Special Track 3
Title: Arguments, algorithms and tools: what do we need to shape policy and confront misinformation post-pandemic?
Jaron Porciello, Cornell University (corresponding author)
Ulrike Hahn, Birkbeck College
Stephan Lewandowsky, University of Bristol
The COVID crisis has turned the world upside down. It has revealed societies’ fissures and pressure points as it has mercilessly revealed any lurking weaknesses in our existing systems and structures. The public and scientists have witnessed an explosion of scientific research across all disciplines –much it of understanding the nature of the virus itself—in addition to a well-spring of data science, meta-science and science communication, some of it drawing on state-of-the-art AI and machine learning tools designed to help scientists and non-scientists keep current on the explosion of knowledge.
The pandemic has brought into sharp focus questions surrounding the development, discussion, and diffusion of research. The wider issues they raise as they pertain to the ways science is and could be conducted in online information environments, whether this is among scientists themselves, in the interaction between scientists and policy-makers, or in interaction with the general public.
This special track will consider what we have learned as we emerge from the COVID-19 pandemic. What are the tools, systems, data governance models and types of experts that we need to foster science and help maximize its societal benefits well beyond the pandemic context? We will pay special attention to the role of media in the dissemination of new scientific findings alongside misinformation: expediency, if nothing else, during the pandemic has necessitated the use of extant social media platforms for science-to-science, science-to-policy, and science-to-public discourse.
We will bring together a mix of contributed papers and panel discussions to explore the relationship between discourse quality and algorithmic mediation. More specifically, we invite contributions on the following topics:
- COVID-19 required urgency to produce, react and make decisions based on scientific data. How have platforms tuned to the maximization of advertising revenue failed and succeeded to serve the epistemic goals of scientists? How did the fine-tuning of algorithmic behaviours on platforms like Twitter and YouTube end up impacting decision-making processes, psychology and behaviour of the individuals using these platforms? Are there new opportunities to re-purpose and extend existing tools to promote high-quality science discourse?

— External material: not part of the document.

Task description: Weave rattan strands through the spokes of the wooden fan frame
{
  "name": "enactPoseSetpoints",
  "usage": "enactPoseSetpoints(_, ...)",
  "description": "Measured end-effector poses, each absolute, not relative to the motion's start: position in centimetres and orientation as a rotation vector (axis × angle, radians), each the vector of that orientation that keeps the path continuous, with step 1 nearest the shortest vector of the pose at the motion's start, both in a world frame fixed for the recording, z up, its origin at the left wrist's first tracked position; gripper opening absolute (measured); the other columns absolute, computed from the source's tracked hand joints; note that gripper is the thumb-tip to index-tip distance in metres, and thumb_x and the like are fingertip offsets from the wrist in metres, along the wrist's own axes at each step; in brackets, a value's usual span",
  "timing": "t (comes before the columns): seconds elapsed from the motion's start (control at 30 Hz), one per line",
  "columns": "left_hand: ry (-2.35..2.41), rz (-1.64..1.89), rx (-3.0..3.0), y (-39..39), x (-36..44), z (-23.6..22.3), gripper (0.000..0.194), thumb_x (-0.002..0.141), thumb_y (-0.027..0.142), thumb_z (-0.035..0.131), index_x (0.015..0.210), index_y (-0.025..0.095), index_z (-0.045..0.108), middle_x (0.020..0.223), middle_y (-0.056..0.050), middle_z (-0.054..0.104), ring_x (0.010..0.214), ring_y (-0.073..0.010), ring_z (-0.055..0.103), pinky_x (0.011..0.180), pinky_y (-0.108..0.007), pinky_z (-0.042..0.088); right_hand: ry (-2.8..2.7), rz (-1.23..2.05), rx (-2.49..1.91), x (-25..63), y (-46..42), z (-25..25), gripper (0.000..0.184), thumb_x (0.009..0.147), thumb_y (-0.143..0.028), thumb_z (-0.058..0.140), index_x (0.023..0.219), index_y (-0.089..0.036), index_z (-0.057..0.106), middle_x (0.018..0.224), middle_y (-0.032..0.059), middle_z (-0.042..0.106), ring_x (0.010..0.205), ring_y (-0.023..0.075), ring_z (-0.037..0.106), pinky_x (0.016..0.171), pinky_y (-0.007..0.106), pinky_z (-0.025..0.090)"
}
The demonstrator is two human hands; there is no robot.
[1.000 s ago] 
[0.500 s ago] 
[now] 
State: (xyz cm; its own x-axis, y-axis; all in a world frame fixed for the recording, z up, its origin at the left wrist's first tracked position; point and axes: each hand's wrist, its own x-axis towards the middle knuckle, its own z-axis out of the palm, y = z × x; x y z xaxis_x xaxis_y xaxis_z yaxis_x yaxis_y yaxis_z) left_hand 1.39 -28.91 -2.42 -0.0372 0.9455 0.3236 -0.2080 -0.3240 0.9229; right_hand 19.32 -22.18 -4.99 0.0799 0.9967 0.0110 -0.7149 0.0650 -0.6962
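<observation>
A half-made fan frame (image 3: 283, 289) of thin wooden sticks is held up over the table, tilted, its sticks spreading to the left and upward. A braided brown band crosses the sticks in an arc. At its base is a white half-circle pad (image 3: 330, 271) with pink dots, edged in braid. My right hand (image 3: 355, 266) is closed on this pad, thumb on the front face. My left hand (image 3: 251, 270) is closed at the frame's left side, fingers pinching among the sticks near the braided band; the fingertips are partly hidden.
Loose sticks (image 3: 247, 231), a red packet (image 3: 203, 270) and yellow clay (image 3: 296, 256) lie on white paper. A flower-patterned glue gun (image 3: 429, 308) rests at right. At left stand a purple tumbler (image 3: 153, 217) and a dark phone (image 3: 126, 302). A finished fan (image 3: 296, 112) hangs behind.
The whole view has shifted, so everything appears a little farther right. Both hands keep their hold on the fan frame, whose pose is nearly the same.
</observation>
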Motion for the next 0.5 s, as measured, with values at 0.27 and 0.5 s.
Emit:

- Preliminary scientific findings find themselves in a complex set of dynamics between science, policy makers, public opinion, non-traditional `outlets’ for scientific research and the media that seem deeply problematic for the integrity of the scientific process. Many of the traditional systems of peer-review and science policy were arguably already challenged by the pre-crisis state of affairs, and the pandemic has placed huge additional demands on these system. Platforms that could reward expediency and transparency, in part by increasing usage of existing machine-learning algorithms, saw dramatic increases in usage and content. They have replaced some quality-control and review functions that were previously designed for humans. If the principles of expediency, transparency and informal review are to become part of the new normal, then what models of data governance and science policy do we need to encourage? What types of sociotechnical models do we need to encourage unbiased decision-making?
- The pandemic clearly challenged the traditional science-to-policy interface. Scientists in all disciplines were called on to act as intermediaries and build trust between the general public and policy-makers. Scientists were vetting “emergent science” as it was published on social media platforms, resulting in at least one high-profile retraction. This has pushed the job of technical discussions and scientific peer-review into a new social space and one where publishers do not wield as much power over the dissemination of scientific ideas. However, oversight is important, and in this panel we invite novel ideas for governance systems, online tools and financing mechanisms that we need in order to make successful and long-lasting changes towards creating new systems for science.
- There is evidence that shows that the same misformation tactics and campaigns that have been used for climate change (among other issues) are the same ones casting aspersions about the COVID-19 vaccines. How can we prevent bad actors from overwhelming public systems and reduce opportunities for misinformation campaigns based on expedient science now, and in the future?